Lee Schwartzberg, MD, FACP, chief medical director of West Cancer Center and chief medical officer of OneOncology, discusses the approvals of pembrolizumab and sacituzumab govitecan for patients with triple-negative breast cancer.
The FDA this year handed approvals to pembrolizumab and sacituzumab govitecan for the treatment of triple-negative breast cancer. What have the implications been for patients based on these approvals?
We’re excited about having new options for patients with metastatic triple-negative breast cancer. Sacituzumab govitecan has proven to be effective in a substantial number of triple-negative breast cancer patients and it’s now improved in the third line and beyond setting, and my experience with it has been very favorable.

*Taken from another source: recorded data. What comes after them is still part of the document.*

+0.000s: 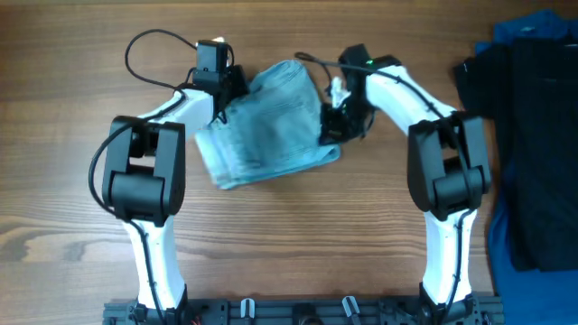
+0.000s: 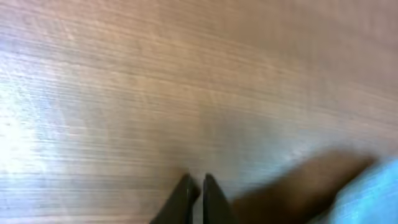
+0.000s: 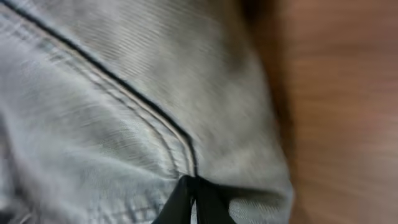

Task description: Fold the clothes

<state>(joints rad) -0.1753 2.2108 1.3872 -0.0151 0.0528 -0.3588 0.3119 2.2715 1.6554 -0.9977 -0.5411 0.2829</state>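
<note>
The shorts (image 1: 271, 126) lie in a compact folded bundle on the worktop (image 1: 289, 235), between my pincers. The left pincer (image 2: 194, 198) is pressed together over bare wood, just beside them. The right pincer (image 3: 194, 198) is pressed together over the denim, with nothing visibly pinched. I judge the folding nearly finished.

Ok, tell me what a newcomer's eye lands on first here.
The light blue denim shorts lie bunched in the middle of the wooden table. The right gripper sits, fingers shut, against a stitched seam of the denim, while the left gripper is shut over bare wood beside the cloth. A black garment lies at the table's right edge.
</note>
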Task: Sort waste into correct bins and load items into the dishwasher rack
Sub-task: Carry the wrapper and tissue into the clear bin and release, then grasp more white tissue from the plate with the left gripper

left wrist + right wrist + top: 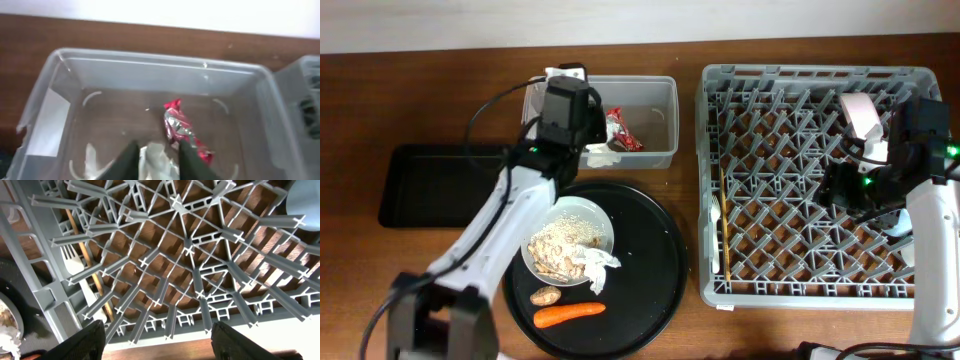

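My left gripper [592, 140] hangs inside the clear tub [655, 90] and is shut on a crumpled white tissue [157, 154]. The red shiny wrapper [185, 132] lies in the tub just right of its fingers. On the round black tray [650, 260] a white plate [592, 212] holds rice scraps [565, 245] and another tissue [598, 263]. Next to it lie the carrot [570, 314] and the brown lump [546, 296]. My right gripper [845, 190] is open and empty above the grey rack [800, 75], near its front edge [235, 325].
The shallow black rectangular tray [430, 185] lies at the far left. Chopsticks [723, 195] and the white fork [715, 240] lie in the rack's left side. A white dish [860, 115] stands at its back right. The light blue cup [305, 200] sits beside my right arm.
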Controlling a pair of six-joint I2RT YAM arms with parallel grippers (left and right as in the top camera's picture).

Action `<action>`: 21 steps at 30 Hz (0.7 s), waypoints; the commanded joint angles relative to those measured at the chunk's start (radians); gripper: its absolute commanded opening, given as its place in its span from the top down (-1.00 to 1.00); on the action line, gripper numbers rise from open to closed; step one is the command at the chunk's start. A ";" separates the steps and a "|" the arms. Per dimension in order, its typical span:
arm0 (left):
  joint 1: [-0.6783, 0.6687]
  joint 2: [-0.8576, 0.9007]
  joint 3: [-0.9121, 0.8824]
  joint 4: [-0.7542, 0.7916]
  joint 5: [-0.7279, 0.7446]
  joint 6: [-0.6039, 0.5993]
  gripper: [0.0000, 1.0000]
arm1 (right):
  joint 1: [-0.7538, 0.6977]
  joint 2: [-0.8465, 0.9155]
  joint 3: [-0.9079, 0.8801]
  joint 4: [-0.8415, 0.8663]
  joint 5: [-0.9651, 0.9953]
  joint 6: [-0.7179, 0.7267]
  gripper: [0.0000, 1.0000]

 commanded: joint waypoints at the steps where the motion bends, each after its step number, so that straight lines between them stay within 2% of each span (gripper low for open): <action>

We do see some neutropenia associated with it and managing that we had to get comfortable with, but the efficacy of the drug is substantial and it’s clearly a new component to our armamentarium of treating metastatic triple-negative breast cancer.
We’re also excited about now having KEYTRUDA in combination with chemotherapy for patients that express a CPS score of greater than 10%, where the progression-free survival was improved in that setting, and we’re able to use a number of different chemotherapy pairings with KEYTRUDA, which showed benefit. So, that gives us another option of a combination therapy in the roughly 40% or so of patients that do express PD-L1 in the metastatic first-line triple-negative breast cancer setting.